Problem:
The required result is every line of the records that includes "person".

(Dataset excerpts)
>>>>>
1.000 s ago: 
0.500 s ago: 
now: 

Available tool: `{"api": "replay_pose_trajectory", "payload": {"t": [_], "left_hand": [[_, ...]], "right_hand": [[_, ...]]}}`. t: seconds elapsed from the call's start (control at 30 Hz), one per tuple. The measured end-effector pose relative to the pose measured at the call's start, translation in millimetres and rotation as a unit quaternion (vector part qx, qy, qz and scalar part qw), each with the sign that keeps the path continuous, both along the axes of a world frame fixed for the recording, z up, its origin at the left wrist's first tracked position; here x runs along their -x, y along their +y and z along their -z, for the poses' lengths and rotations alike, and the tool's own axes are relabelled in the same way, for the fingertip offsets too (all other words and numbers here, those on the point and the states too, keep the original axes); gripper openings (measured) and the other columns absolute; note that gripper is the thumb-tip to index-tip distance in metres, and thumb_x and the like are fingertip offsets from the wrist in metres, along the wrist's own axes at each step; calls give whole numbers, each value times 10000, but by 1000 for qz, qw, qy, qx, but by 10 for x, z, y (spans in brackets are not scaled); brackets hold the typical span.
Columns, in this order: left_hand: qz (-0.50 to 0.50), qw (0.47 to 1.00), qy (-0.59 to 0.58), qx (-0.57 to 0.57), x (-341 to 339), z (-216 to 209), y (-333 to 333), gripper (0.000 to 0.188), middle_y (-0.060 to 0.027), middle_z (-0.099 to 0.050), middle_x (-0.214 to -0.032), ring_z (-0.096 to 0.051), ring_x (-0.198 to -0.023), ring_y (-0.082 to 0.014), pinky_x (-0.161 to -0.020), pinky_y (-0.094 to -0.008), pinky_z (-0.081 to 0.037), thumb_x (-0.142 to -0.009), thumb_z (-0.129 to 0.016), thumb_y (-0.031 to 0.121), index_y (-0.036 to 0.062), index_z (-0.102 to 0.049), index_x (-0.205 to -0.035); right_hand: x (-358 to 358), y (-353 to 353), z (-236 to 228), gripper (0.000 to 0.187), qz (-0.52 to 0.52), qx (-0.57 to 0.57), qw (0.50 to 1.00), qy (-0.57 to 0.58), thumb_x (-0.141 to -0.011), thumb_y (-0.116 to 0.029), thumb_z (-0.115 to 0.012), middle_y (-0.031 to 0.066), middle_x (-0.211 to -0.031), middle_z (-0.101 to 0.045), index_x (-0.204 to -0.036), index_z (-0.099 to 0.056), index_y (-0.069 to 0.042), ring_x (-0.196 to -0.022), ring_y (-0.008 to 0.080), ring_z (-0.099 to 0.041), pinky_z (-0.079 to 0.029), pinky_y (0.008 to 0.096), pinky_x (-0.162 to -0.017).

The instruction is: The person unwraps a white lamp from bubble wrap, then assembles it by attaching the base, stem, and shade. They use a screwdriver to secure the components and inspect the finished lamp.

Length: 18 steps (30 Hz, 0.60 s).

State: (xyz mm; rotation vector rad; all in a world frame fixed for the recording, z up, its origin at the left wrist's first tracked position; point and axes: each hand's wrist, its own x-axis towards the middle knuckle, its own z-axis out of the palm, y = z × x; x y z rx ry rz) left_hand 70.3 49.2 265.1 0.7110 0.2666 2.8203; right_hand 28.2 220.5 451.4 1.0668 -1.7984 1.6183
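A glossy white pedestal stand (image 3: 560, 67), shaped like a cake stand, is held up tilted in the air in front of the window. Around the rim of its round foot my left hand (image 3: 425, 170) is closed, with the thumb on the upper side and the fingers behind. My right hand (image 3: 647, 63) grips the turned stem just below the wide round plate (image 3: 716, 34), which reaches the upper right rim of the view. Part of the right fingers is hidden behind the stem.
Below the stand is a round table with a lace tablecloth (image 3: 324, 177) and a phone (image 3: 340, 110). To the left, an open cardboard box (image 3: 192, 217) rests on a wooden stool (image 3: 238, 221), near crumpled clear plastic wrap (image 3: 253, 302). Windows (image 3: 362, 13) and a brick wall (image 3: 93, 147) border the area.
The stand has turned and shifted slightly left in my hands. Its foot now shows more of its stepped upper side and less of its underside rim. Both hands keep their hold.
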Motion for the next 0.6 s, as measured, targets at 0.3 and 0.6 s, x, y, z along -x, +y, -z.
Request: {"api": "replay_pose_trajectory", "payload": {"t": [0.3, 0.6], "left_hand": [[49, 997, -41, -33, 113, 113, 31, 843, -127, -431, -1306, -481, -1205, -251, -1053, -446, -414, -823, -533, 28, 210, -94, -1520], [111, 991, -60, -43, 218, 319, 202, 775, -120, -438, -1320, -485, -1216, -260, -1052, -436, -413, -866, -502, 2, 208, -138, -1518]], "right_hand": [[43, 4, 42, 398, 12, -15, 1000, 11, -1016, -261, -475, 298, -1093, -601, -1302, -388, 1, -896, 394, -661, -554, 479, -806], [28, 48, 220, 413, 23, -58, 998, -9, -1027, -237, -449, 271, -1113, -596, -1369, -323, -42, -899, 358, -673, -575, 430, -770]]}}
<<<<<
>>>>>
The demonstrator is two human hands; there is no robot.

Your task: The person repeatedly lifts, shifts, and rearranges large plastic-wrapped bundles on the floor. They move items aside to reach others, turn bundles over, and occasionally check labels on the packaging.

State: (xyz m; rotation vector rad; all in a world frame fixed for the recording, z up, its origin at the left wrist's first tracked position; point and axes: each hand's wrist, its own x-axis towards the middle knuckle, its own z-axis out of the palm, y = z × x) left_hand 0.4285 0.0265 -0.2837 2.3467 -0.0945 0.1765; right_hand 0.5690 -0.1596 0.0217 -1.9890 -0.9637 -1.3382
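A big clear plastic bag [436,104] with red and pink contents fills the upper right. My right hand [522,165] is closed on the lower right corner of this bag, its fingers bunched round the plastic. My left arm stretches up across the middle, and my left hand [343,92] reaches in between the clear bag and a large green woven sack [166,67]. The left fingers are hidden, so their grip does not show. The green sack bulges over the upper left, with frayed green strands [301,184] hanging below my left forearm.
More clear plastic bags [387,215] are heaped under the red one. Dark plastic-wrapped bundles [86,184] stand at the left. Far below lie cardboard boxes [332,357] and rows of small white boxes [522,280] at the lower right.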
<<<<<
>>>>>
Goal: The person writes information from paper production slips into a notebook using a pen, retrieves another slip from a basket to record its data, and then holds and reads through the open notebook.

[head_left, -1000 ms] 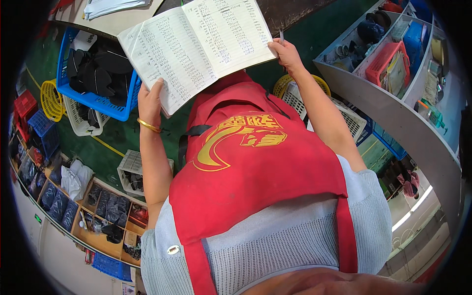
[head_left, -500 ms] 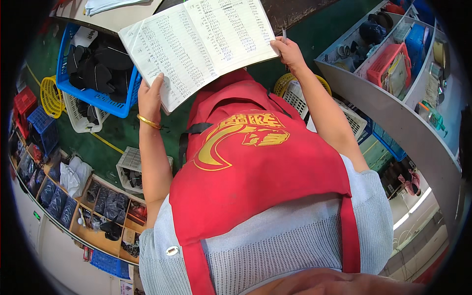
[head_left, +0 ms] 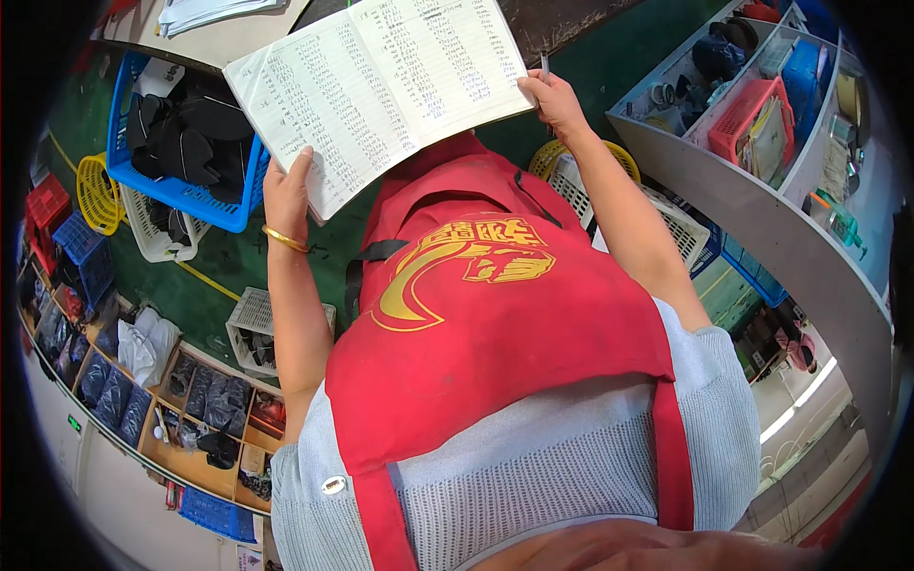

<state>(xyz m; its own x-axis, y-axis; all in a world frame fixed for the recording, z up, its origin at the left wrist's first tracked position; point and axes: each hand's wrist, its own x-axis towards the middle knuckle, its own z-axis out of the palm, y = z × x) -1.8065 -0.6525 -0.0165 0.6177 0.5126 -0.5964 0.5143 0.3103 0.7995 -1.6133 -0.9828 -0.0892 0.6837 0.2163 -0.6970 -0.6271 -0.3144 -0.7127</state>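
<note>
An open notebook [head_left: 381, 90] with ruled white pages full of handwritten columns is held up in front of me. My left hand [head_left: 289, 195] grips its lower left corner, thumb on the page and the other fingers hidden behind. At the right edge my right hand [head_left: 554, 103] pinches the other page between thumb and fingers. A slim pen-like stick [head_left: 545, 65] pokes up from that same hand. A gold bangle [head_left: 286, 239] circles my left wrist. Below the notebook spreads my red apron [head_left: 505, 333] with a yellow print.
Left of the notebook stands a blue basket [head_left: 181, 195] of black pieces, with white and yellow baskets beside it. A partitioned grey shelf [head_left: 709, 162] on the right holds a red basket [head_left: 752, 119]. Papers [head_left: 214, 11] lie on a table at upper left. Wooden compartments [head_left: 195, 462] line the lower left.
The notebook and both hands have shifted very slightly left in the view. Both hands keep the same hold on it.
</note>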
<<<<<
Response for this exercise:
The instruction is: The person unwraps a white lamp from bubble wrap, then assembles it by attaching the base, stem, and shade. They use a screwdriver to secure the components and inspect the finished lamp.
Your task: The person repeatedly lifts, shifts, and rearranges large plastic-wrapped bundles on the floor. They move items aside to reach others, turn bundles over, and occasionally check labels on the packaging.
Goal: The person writes information from paper production slips into a notebook using a pen, retrieves another slip from a basket to record its data, and then holds and reads through the open notebook.

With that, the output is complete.